Sloane Crosley is ridiculous.
In a collection of essays titled “”I Was Told There’d Be Cake,”” Crosley expounds on her absurd life, which is really quite similar to the way we all grew up, except that Crosley has the fantastic ability to put it into words that makes life funny, not lame.
“”Bring-Your-Machete-to-Work Day,”” is a hilarious essay about Oregon Trail that comments on the masturbatory aspects of it – “”Here was something millions of preteens did, only you wouldn’t find out until much later in life.”” It’s everything you remember about Oregon Trail and then some stuff you forgot.

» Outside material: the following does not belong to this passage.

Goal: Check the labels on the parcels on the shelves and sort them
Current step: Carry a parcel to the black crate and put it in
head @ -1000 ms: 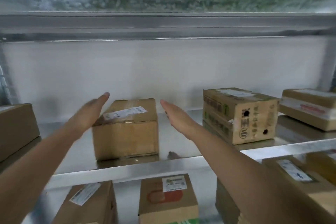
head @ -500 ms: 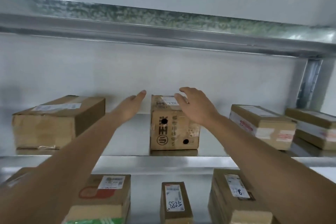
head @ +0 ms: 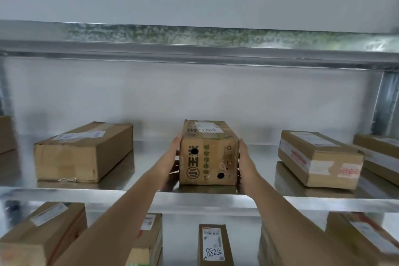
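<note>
Two hands flank one printed parcel [head: 208, 153] standing on the metal shelf [head: 194, 195]. Left hand [head: 171, 156] lies flat against the parcel's left side, fingers straight and pointing away from the person; right hand [head: 245, 158] lies flat against its right side in the same way. Neither hand curls round an edge. On top of the parcel, between the fingertips, a white label [head: 208, 127] reads 7786. Left of the left hand, well apart, lies a long plain carton [head: 84, 151]. Right of the right hand sits a taped carton [head: 319, 157], angled. Below the forearms, on the lower level, a narrow box [head: 214, 244] bears a handwritten label.
</note>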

In quite a few stories, Crosley is sharing her life at anyone’s expense. From her first job out of college with a wicked boss to the time she was the maid of honor for a woman she hadn’t seen since high school (whose initials become, thrillingly, F.U.) Crosley bares it all.
Crosley is lazy and selfish and that’s all the more reason to love her. She volunteers just for the recognition, locks herself out of two different apartments in the same day, and has, as embarrassing as it is for her to admit, seven plastic ponies beneath her kitchen sink. Well, almost seven. One is a Pegasus.
Each story is entertaining and at times she tries to tie them in to some kind of meaning. She shares the six stages of action following a dessert party where you discover someone has crapped on your bathroom floor and she eventually learns in the end that it doesn’t really matter. She’s astute in pointing out that “”life starts out with everyone clapping when you take a poo and goes downhill from there”” and how, even once you’re grown up, you’re still hoping to someday “”turn out”” OK.